Ирка объявилась уже под вечер, когда Волга стала багрово-желтой от заката, над затоном поплыли клочья тумана и я переодела мальчика в теплый комби-незончик и шапочку.
Горохову привез на моторке здоровенный пожилой мужик в рыбацкой амуниции, причалил к внешнему борту, и она забралась на палубу по шторм-трапу, волоча за собой кукан с еще живой рыбой и сумку. В сумке стеклянно звякало, но Ирка была совершенно трезвой и злобно-веселой.
Она помахала вслед лодке рукой, поглядела на сонного ребенка и ухмыльнулась:
— Не умотал он тебя? С непривычки?
— Где тебя носило?
— Носило меня, подруга, на станцию рыбоохраны… Аж на острова! Должки собирала… Видишь?
На кукане висела пара метровых судаков и несколько красноперок помельче.
— Не скалься, как акула… Ну, надо было… Там у них прямой телефон есть. С городом. Вот я до Зиновия и дозвонилась. Прямо до аптеки. Мол, парнишка прихворнул, кое-какие лекарства нужны. Кашляет, значит, и температурит. Я так думаю, что на температуру он купится. Пришлепает сюда, никуда не денется. Как ни крути, но сам-то знает — его работы Гришка… Григорий, значит, Зиновьевич…
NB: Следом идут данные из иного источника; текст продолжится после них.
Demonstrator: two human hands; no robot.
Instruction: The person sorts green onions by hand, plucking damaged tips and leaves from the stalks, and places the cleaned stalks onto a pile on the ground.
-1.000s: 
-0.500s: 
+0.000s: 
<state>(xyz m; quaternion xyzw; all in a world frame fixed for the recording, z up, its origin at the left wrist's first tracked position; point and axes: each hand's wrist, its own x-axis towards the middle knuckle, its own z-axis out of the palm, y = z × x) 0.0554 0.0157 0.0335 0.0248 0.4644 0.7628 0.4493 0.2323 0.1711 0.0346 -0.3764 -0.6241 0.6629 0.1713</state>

— Ты в своем уме, Ирка? Зачем?!
Она закурила свою «Приму» и похлопала меня по плечу:
— Не дергайся! И ничего не боись… Я-то раньше и не колыхалась! Потому как одна была… А теперь мы вместе. Они об нас подошвы вытерли, так что ж, так оно все и будет? Нетушки! Вот ты чего хочешь? Дом отыграть, барахлишко дедово, верно? Плюс моральная компенсация в виде суммы прописью! За моральную с них тоже содрать можно, будь здоров! А для этого что надо? Возбуждение процесса! Ты не думай, не такая я уж дура… У меня знакомый есть, наш городской, старенький адвокатишко, Абрам Григорьич Циферблат! Еврей, конечно, но умный, как змей. Я к нему шастала, когда хотела их насчет Гришки додавить. Только у меня ничего не завязалось, а у тебя-то, Басаргина, полный верняк! На тебя такую липу навесили — люди до сих пор шепчутся: дело темное! Только то, что я в твоей тетрадочке написала — каюсь, мол, и все такое! — этого мало. Мы Зюньку возьмем за жабры, он же слизняк, расколется! Получается — два главных свидетеля в отказ идут… Я и Зюнька! Какие-никакие, а законы все ж таки есть? Только знаешь, что я думаю? Если мы его расколем — Маргарита и не дернется. Она ж теперь блюсти себя обязана. Господи, да что ей ваш дом, когда у нее в лапах — город! А если еще и газетчиков свистнуть? Им только дай уцепиться! А тут ты — с совершенно поломанной автобиографией, внучка академического лауреата… И из-за чего? Вот увидишь, может, они и на мировую пойдут… Чтобы — никакого шухера!